Malcolm Cowley, in his 20 October 1931 letter to Burke, writes,

Granville Hicks has reviewed your book for the New Republic, not very satisfactorily. He differs with most of what you say, understands most of it, but simply misses the significance of your central definition of form. (By the way, I think that definition, by its logical implicatins, is responsible for what I have just called the Marxian elements in Counter-Statement.) I’m going to see Hicks on Saturday and argue with him.

Granville Hicks, “A Defense of Eloquence,” review of Counter-Statement, by Kenneth Burke, New Republic (02 Dec 1931): 75-76.

COUNTER-STATEMENT contains two essays on the principles of literary composition, an essay on the status of art, an essay on Flaubert, Pater and De Goncourt [sic], an essay on Gide and Mann, an essay called “Program,” a “Lexicon Rhetoricae” and in essay on “Applications of the Terminology.” The two essays first mentioned are the backbone of the book. The “Lexicon” codifies the principles laid down in these-essays and draws certain corollaries from them; “The Status of Art” applies these principles in a defense of art against the attacks that have been made in the past century; “Program ” indicates the social and political implications of the principles; “Applications of the Terminology” employs them to solve certain ancient dilemmas of critical discourse; and the discussions of particular writers both illustrate the principles and demonstrate their utility in literary analysis.

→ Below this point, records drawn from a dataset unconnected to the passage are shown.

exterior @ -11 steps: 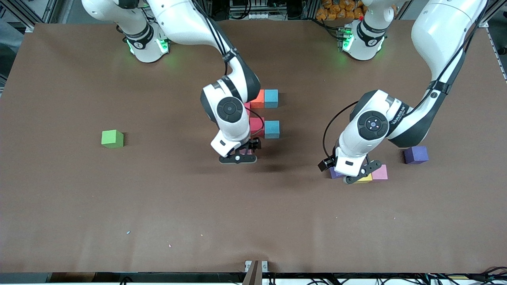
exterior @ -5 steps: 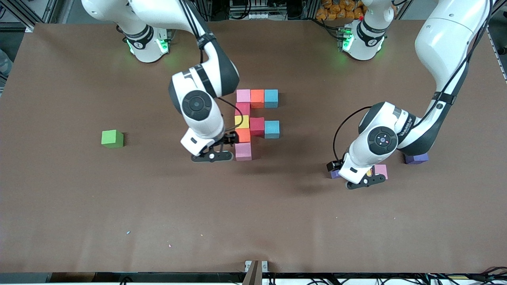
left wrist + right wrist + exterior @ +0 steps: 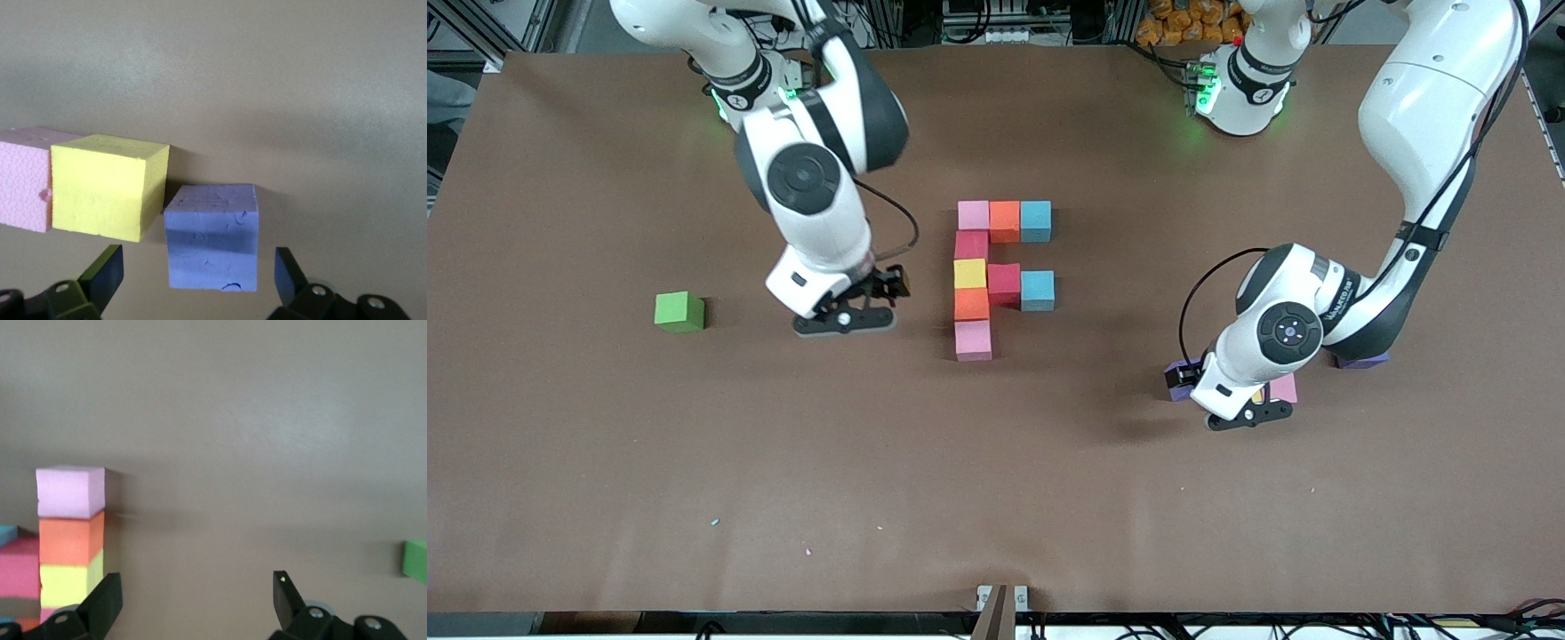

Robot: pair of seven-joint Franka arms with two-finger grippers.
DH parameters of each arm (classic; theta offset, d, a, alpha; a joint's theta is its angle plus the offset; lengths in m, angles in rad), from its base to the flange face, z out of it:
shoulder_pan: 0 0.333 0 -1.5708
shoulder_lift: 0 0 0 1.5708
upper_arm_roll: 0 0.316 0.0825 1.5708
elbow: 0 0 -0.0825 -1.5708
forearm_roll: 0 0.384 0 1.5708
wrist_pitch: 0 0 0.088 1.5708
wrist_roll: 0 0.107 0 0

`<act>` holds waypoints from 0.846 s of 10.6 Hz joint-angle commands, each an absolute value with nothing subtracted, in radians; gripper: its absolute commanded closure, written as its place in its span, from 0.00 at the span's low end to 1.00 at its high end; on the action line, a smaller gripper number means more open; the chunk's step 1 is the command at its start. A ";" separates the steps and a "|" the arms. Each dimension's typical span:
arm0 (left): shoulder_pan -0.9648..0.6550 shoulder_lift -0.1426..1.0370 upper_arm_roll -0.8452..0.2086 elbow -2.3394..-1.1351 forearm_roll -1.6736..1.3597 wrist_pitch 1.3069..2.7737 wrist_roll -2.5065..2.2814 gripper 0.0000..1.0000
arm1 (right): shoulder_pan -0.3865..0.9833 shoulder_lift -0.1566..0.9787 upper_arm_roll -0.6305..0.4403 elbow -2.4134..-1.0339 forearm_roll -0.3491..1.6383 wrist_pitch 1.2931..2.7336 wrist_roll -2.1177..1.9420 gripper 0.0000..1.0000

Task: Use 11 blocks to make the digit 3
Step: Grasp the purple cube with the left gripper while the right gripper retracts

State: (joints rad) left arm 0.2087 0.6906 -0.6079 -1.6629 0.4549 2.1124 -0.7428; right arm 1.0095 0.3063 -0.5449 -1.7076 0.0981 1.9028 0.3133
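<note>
Blocks point(image 3: 996, 267) mid-worktop numbered nine once we'd set the near pink cube point(image 3: 973, 340). Our right hand point(image 3: 845, 320), wide and empty, had withdrawn toward the green cube point(image 3: 679, 312); our left hand point(image 3: 199, 288), wide, framed the purple cube point(image 3: 212, 236).

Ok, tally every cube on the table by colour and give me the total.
pink blocks: 3
orange blocks: 2
light blue blocks: 2
dark red blocks: 2
yellow blocks: 2
purple blocks: 2
green cube: 1
Total: 14
</note>
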 commanded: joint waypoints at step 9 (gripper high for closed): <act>0.198 0.747 -0.597 -1.657 0.445 2.183 -0.790 0.00 | 0.428 0.038 -0.290 -1.671 -0.034 1.581 0.037 0.00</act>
State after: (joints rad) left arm 0.2055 0.7453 -0.5997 -1.6611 0.4548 2.1757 -0.7788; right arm 0.6038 0.0598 -0.4783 -1.7215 -0.0121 1.6436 0.0278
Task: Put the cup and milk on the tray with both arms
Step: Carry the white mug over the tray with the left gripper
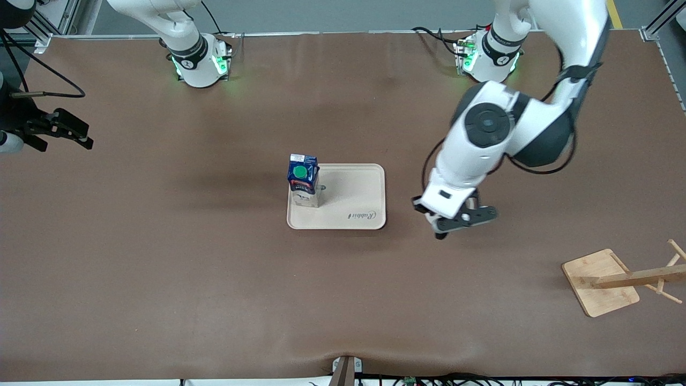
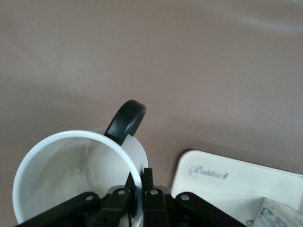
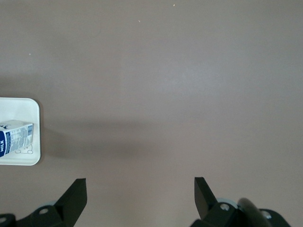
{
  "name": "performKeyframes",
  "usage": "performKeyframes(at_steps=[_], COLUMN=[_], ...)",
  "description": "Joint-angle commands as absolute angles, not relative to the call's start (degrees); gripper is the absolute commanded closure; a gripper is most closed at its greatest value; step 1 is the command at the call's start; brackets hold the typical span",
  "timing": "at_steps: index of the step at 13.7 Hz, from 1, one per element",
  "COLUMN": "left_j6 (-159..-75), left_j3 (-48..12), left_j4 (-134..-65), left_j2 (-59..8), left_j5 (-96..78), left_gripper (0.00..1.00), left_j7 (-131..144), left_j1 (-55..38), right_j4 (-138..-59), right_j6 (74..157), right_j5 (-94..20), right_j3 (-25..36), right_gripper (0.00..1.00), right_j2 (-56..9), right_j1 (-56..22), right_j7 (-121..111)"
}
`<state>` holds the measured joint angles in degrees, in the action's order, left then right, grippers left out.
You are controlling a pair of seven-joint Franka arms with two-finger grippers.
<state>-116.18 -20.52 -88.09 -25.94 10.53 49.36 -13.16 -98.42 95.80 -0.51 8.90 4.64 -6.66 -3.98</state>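
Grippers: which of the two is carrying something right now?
The left gripper: its fingers are shut on the rim of the cup, over bare table beside the tray. The right gripper waits open and empty at its own end.

The small white round mug with a dark handle [image 2: 78,177] hangs clamped by its rim in the left pincer [image 2: 138,191], above the table just beside the flat cream rectangular tray [image 1: 358,195], where the dark-blue green-capped milk carton [image 1: 303,180] stands upright, well apart from the wide-open right pincer [image 3: 140,191].
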Motion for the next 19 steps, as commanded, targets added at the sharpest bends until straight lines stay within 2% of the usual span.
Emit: performKeyframes(at_steps=[1, 8, 12, 19], left_j6=[-114.3, -116.3, -117.7, -120.0], left_j3=[-18.9, -17.6, -13.3, -13.2], left_j4=[-80.4, -78.0, -78.0, -78.5], left_j2=[-32.2, -40.2, -42.7, -45.4], left_j5=[12.0, 12.0, 11.9, 15.3], left_gripper=[1.00, 1.00, 1.00, 1.00], left_j7=[54.8, 68.8, 73.2, 75.5], left_j1=[-18.9, -28.0, -34.4, -35.9], right_j4=[-95.7, -94.7, -92.1, -91.5], right_j6=[95.1, 94.7, 94.7, 94.6], right_j5=[0.4, 0.6, 0.5, 0.5], right_j3=[7.8, 7.9, 7.9, 7.9], right_gripper=[0.00, 0.00, 0.00, 0.00], right_j2=[1.8, 1.1, 1.0, 1.0], right_j1=[-4.3, -3.8, -3.8, -3.7], right_j7=[-5.0, -6.7, -6.6, -6.5])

The writer begins, says Mr. Burke in the essay on “The Poetic Process,” with a mood. This mood is a universal experience, though its pattern will depend on the relationship between the particular organism—i. e., the writer—and its environment. The writer’s aim is to find a symbol for this mood, a symbol being “a verbal parallel to a pattern of experience.” To illustrate, Mr. Burke imagines a writer who is suffering sullenly and mutely under a feeling of inferiority until “he spontaneously generates a symbol to externalize this suffering”—a story, say, of a king and a peasant. “This means simply,” he goes on, “that he has attained articulacy by linking his emotion to a technical form, and it is precisely this junction of emotion and technical form which we designate as ‘the germ of a plot,’ or ‘an idea for a poem.’”

What he means by form Mr. Burke has already indicated in the preceding essay: “Form is the creation of an appetite in the mind of the auditor, and the adequate satisfying of that appetite.” Precisely how the discovery of the symbol involves this question of form is never made quite clear; Mr. Burke merely assures us that the symbol is “a principle of logical guidance” because it indicates a relationship whose repetition “in varying details . . . makes for one aspect of technical form.” Let us assume that he is right and follow him as he develops his theory. The object of any work of art is to arouse and fulfill desires, he insists, not to impart information or to act as a substitute for life. The inappropriate methods of maintaining interest are surprise and suspense; the proper method is eloquence. Eloquence is, therefore, the essence of art. A work based on eloquence may be read again and again, and each time a desire is aroused and each time fulfilled. A work based on suspense, however, will not bear a second reading. (This distinction throws some light on the question of form in Faulkner’s “Sanctuary.”) The literary virtues are: eloquence, thoroughness, power and complexity (of the symbol and of the pattern underlying the symbol), manner (power without monotony) and style (complexity without diffusion).

This summary indicates, of course, merely the bare essentials of Burke’s rhetoric. The first question that will occur to the reader is, doubtless, whether literary creation always goes on in this order. May not an author begin, for example, with the desire to treat certain materials and subsequently seek the best point of view—best for him, for his mood—from which to treat them? But the more important question concerns the actual value of this set of principles for critical purposes. On Burke’s assumptions, one cannot criticize the author’s mood, for it is a mode of a universal experience. One cannot criticize the symbol, for, as he takes pain to point out, its power is determined by factors outside the control of the artist. One cannot criticize the individuation of the symbol, the choice of details to body it forth, except with relation to the symbol itself, for their sole purpose is to give it substance. One can, then, only criticize the form, the arrangement of details. And even here one cannot criticize the desire that the artist seeks to arouse, for all desires are natural, but only the success of the artist in arousing and satisfying that appetite. In short, the only proper concern of the critic is technique.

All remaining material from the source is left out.